Grumpy Bird Reviews: Your Name. (君の名は。)

This film is now the 4th highest grossing film in Japan and the 2nd highest grossing for animated films. Many people sing its praises. It was also available for viewing on the flight that took me back to Japan. And I watched it. Here we go.

Your Name. (君の名は。)

Writer/director: Makoto Shinkai

Release date: Aug. 8, 2016

Quick Review:

It might be just as important to ask who is this movie for as it is to ask about the quality of the movie. Of course, the downside is that is there a way to say who might enjoy a film without sounding condescending? Let’s try. If you are a Japanese teenager you probably think this film is great. Those in love with Japanese media will also be happy. If you are not in those catagories you might find yourself thinking that here is a flick with some promise and a few interesting ideas, but one that is beset by misplaced juvenile humor, handfuls of cliches, flat characters and voice work, that while decent, cannot sell the higher concepts or emotions the movie tries to deliver.

Spoilers lurk below

Analysis:

I’m trying to think of something really positive to say about this movie. There has to be something. But the best I can give it is that nothing about it is truly horrendous. It is all pretty much middling. Sadly, this results in a movie that is less than the sum of its parts. I’m having a hard time understanding why this movie has so much acclaim and popularity. I know it isn’t the first to really mix mundane life with fantastical elements. Is it the added layer of time travel? Really what we have is Run Freaky Friday between Strangers From Another Time on the Eve of mini-Armageddon Run. No single one of those events is really explored to good use. Shinkai just keeps taking on another layer to disguise that he doesn’t seem to know what to do with the layer before.

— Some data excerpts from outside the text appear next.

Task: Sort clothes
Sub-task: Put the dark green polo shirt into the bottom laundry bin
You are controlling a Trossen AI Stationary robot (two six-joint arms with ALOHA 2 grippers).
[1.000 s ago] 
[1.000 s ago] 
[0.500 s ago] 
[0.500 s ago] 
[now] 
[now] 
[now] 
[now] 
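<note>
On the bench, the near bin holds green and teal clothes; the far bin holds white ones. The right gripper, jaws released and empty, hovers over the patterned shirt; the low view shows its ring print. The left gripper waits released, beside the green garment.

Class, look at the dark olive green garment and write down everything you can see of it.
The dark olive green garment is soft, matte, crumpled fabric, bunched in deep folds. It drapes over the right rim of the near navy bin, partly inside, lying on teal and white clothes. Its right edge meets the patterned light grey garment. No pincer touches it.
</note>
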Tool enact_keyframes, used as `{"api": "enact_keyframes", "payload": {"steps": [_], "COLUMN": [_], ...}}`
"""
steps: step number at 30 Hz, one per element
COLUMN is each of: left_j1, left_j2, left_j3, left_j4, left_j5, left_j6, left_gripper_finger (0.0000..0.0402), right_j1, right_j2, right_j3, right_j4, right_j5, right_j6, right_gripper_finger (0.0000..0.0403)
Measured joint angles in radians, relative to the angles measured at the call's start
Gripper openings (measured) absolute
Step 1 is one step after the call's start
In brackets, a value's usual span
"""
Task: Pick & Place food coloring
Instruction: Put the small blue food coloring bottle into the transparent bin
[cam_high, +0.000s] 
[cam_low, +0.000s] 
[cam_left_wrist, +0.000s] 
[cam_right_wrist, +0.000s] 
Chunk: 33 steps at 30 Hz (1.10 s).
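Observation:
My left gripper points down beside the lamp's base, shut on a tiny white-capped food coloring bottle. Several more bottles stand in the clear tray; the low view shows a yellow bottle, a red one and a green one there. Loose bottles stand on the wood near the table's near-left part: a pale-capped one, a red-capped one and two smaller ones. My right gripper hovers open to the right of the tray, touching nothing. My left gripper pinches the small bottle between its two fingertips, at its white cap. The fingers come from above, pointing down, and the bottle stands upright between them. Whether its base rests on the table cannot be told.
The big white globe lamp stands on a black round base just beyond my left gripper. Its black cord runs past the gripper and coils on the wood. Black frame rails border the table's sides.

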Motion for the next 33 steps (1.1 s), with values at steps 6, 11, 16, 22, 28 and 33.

With better pacing that might have worked. Instead, as these lines of plot build to a critical mass, we get stale pregnant pauses jumping to pressure-is-on-running to boob jokes to hysterics to more running. It’s a roller coaster that rather than delivering a smooth ride just sort of yanks you about clumsily. For a specific example, take the first actual meeting of our two main characters. Grave danger is on the way. They are united and in awe of magic powers. Do they take action and move progress. Nope! They bicker and argue about their body uses. Because that’s how kids act when they like each other, right? Get it?

It doesn’t help that the two main actors can’t really help out delivery wise. They live up to the stereotype that is modern Japanese acting. They can shout. They can be cutesy. But presenting things in an interesting or moving way? Sorry. No, shouting louder does not count as moving. Taki, the boy, has a particular speech about his not being able to remember who the girl is. The dialogue itself is rather repetitive and this is dragged further down by the delivery really only changing in volume. What should be an emotional core is just the popping of a balloon.

The animation itself is also nothing to get excited about. Again, it isn’t bad but there is nothing special about it. Decent backgrounds with flat characters. Designs that fit the mold of anime teenagers wearing school uniforms. Virtually indistinguishable from hundreds of other anime movies and series.

The art is rather detailed, but in a  way that worked against the movie as it kept reminding me of how the real world works and how the movie is cheating. But this over detailing, but missing key elements isn’t limited to the art, the story has many of these as well. For example, the story goes to great lengths to show that these characters know nothing about  the lives they are waking up in. They don’t know how to get to their school, where they work, peoples names, nothing.They have to rely on phones to help get them around. And the art is so great we can tell, even without the logo, that these kids are using iPhones (for sure Take is, I can’t remember 100% about Mistuha.) But that just brings up the question: How did they unlock the phones? I shouldn’t be having that thought. But because of all the details provided that was just the logical question.

That is a small (but crucial) point. The biggest one I can think of is how he movie does not leave itself enough time to actual save anyone. The result would not change. But this is an anime movie, so it does. Off screen. Because it isn’t really important. It’s just filler to keep the audience from noticing the cracks. (And, boy, does it seem to have worked.)

Just two more points:

  1. Why is an older girl hanging out with high school a high school kid? What is the age difference? It’s at least two years. And can’t we have more personality for people that just stock girl character?
  2. I’m all for bands doing the score for a movie. But they should know that scoring a movie is different than just plugging a random pop song into a scene. Radwimps’ music detracted far more than it added.

Wrap Up:

This movie isn’t necessarily bad. It is just a cluster fudge of ideas thrown at a screen with no real skill in arranging them our artistry in performing them. Folk young enough to have never seen some of the fantastical elements at work will be intrigued, but it offers very few surprises.